A veces sentía a tal punto su pulsión por el control que pensaba que dejar los elementos de la cena sin lavar o la puerta abierta de un mueble eran enemigos de su descanso. Le dejaban una sensación de intranquilidad, de cosa sin terminar, de tarea pendiente para un mañana. Como si su cerebro le ordenase dar cierre a todo lo posible antes de permitirse descansar. Y Gastón se había decidido más a enfrentarlo que a obedecerle en el último tiempo. Así era entonces que las ollas se acumulaban en la bacha de su cocina, las compras yacían fuera de la alacena, la ropa adornaba las sillas de su habitación. Hasta que un día, cansado de no dormir, acataba dócilmente y comenzaba a poner las cosas en su lugar. 
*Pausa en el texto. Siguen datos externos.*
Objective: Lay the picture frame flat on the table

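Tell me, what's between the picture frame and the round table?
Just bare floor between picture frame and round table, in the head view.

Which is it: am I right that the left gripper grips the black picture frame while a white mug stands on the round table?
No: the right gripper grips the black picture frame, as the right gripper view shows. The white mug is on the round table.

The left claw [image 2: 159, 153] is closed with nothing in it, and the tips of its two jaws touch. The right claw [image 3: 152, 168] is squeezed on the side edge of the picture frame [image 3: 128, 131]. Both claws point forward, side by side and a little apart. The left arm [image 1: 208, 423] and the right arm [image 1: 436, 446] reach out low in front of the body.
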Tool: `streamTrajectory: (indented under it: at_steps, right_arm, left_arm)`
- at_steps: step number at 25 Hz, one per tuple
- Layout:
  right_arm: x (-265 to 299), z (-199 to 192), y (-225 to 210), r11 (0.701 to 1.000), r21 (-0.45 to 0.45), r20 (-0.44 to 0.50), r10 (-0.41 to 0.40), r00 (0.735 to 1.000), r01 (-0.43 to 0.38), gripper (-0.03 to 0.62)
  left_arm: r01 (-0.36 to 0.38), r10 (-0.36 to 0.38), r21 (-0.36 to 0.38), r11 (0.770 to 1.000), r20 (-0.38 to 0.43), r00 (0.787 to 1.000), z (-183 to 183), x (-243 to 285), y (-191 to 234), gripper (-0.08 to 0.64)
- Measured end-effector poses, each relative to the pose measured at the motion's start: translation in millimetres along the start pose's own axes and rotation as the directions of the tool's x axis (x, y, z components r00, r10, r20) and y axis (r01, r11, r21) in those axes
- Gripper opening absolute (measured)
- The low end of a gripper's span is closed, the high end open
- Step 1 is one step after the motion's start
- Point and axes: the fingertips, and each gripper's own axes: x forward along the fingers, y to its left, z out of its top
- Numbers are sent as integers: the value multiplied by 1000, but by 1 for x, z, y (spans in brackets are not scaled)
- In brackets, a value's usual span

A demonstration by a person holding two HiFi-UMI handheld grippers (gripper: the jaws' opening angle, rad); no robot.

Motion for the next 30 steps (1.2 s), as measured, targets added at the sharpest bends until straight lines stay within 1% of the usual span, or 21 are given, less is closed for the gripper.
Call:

Justamente, en una de esas noches, mientras su teléfono lo acompañaba con la bossa de Tom Jobim, que decidió hacer de la cocina un mejor lugar para vivir. Comenzó con los paquetes de galletitas dulces,  yerba y azúcar trasvasándolos a frascos coloridos. Siguió con las especias, que adquirían mejor color en sus exactos recipientes de vidrio, y cuando se topó con la bolsa de frutas y verduras que permanecía en la mesada desde la semana anterior, metió la mano sin notar que su dedo índice se toparía con un cuchillo gigante y afilado y le generaría un corte menor, pero suficiente para un insulto fuera de hora. Su piel ya había sanado cuando diez días después encontró tiempo para caminar dos cuadras hacia la verdulería.